Line by line, output the material without altering anything.

Provided data:
□ □ □

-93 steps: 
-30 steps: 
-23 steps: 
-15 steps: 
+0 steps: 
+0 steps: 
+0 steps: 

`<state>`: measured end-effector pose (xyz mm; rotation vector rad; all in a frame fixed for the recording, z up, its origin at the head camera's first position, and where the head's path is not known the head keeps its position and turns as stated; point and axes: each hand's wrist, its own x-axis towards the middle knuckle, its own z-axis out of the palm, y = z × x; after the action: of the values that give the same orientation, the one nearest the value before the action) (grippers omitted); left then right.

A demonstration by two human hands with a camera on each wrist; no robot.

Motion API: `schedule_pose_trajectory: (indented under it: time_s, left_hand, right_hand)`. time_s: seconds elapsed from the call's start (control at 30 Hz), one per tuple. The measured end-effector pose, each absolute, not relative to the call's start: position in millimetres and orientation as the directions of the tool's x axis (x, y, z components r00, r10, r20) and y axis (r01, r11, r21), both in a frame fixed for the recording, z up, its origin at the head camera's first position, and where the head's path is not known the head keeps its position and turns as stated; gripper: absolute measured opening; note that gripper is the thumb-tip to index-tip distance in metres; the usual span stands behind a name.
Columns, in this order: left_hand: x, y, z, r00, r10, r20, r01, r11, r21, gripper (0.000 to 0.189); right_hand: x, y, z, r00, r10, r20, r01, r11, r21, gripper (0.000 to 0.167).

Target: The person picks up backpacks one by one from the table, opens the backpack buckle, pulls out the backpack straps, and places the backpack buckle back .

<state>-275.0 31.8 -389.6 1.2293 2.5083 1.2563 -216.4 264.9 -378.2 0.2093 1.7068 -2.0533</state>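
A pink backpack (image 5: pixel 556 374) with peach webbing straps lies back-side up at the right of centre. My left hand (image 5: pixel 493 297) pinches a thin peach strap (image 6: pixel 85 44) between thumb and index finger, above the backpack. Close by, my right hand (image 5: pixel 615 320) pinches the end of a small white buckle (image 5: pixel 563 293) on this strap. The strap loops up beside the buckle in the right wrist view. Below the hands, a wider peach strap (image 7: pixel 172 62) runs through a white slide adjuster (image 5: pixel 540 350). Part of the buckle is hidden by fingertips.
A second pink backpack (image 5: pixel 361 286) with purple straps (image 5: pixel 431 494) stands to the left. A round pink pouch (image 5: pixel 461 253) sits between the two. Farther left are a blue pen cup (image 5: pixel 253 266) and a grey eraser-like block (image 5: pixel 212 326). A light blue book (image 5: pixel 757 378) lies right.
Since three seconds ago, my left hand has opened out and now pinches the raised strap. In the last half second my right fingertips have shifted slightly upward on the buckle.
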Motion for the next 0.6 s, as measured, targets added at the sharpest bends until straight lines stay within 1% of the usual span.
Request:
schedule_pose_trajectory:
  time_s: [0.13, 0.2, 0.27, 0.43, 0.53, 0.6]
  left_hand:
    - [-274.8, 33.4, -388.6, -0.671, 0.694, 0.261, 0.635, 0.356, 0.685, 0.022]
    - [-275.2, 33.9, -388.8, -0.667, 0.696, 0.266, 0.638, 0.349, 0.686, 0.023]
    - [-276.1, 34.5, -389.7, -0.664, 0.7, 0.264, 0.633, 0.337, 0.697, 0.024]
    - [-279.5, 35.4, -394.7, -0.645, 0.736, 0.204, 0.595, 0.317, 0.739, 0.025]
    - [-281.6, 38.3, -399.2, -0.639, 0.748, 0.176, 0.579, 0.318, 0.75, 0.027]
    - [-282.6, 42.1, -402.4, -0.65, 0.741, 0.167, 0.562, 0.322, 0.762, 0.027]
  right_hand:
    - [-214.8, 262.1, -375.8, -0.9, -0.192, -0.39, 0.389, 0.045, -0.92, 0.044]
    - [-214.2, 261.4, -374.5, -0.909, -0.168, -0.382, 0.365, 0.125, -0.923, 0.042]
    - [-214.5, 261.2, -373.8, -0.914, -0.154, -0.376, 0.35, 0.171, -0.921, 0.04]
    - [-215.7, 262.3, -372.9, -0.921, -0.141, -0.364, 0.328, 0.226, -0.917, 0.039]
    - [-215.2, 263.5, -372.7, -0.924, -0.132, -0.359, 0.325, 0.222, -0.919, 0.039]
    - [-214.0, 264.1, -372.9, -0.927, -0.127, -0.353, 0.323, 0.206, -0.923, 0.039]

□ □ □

Task result:
-93 steps: 
-30 steps: 
-23 steps: 
-15 steps: 
+0 steps: 
+0 steps: 
+0 steps: 

`<state>`: measured end-effector pose (xyz mm; rotation vector rad; all in a frame fixed for the recording, z up, its origin at the head camera's first position, and where the head's path is not known the head keeps its position and turns as stated; point and axes: each hand's wrist, its own x-axis towards the middle knuckle, its own z-axis out of the palm, y = z × x; after the action: of the values that give the same orientation, the one nearest the value before the action) (grippers omitted); left then right.

A demonstration by two human hands with a camera on each wrist; no robot.

Motion API: `schedule_pose_trajectory: (indented under it: time_s, left_hand, right_hand)`. time_s: seconds elapsed from the call's start (control at 30 Hz), one per tuple. The measured end-effector pose, each absolute, not relative to the call's start: position in millimetres and orientation as the directions of the tool's x axis (x, y, z components r00, r10, r20) and y axis (r01, r11, r21), both in a frame fixed for the recording, z up, its origin at the head camera's first position, and where the head's path is not known the head keeps its position and turns as stated; gripper: absolute measured opening; note that gripper is the thumb-tip to index-tip distance in metres; the usual span stands behind a name.
Columns, in this order: left_hand: x, y, z, r00, r10, r20, r01, r11, r21, gripper (0.000 to 0.189); right_hand: x, y, z, r00, r10, r20, r01, r11, r21, gripper (0.000 to 0.167).

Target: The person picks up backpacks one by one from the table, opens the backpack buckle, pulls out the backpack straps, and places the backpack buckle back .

<state>-275.0 31.8 -389.6 1.2293 2.5083 1.2563 -216.4 264.9 -378.2 0.2093 1.7068 -2.0533</state>
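A pink backpack (image 5: pixel 556 374) with peach webbing straps lies back-side up at the right of centre. My left hand (image 5: pixel 493 297) pinches a thin peach strap (image 6: pixel 85 44) between thumb and index finger, above the backpack. Close by, my right hand (image 5: pixel 615 320) pinches the end of a small white buckle (image 5: pixel 563 293) on this strap. The strap loops up beside the buckle in the right wrist view. Below the hands, a wider peach strap (image 7: pixel 172 62) runs through a white slide adjuster (image 5: pixel 540 350). Part of the buckle is hidden by fingertips.
A second pink backpack (image 5: pixel 361 286) with purple straps (image 5: pixel 431 494) stands to the left. A round pink pouch (image 5: pixel 461 253) sits between the two. Farther left are a blue pen cup (image 5: pixel 253 266) and a grey eraser-like block (image 5: pixel 212 326). A light blue book (image 5: pixel 757 378) lies right.
Since three seconds ago, my left hand has opened out and now pinches the raised strap. In the last half second my right fingertips have shifted slightly upward on the buckle.
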Motion for the next 0.6 s, as measured, targets added at the sharpest bends until straight lines stay within 1% of the usual span.
Request:
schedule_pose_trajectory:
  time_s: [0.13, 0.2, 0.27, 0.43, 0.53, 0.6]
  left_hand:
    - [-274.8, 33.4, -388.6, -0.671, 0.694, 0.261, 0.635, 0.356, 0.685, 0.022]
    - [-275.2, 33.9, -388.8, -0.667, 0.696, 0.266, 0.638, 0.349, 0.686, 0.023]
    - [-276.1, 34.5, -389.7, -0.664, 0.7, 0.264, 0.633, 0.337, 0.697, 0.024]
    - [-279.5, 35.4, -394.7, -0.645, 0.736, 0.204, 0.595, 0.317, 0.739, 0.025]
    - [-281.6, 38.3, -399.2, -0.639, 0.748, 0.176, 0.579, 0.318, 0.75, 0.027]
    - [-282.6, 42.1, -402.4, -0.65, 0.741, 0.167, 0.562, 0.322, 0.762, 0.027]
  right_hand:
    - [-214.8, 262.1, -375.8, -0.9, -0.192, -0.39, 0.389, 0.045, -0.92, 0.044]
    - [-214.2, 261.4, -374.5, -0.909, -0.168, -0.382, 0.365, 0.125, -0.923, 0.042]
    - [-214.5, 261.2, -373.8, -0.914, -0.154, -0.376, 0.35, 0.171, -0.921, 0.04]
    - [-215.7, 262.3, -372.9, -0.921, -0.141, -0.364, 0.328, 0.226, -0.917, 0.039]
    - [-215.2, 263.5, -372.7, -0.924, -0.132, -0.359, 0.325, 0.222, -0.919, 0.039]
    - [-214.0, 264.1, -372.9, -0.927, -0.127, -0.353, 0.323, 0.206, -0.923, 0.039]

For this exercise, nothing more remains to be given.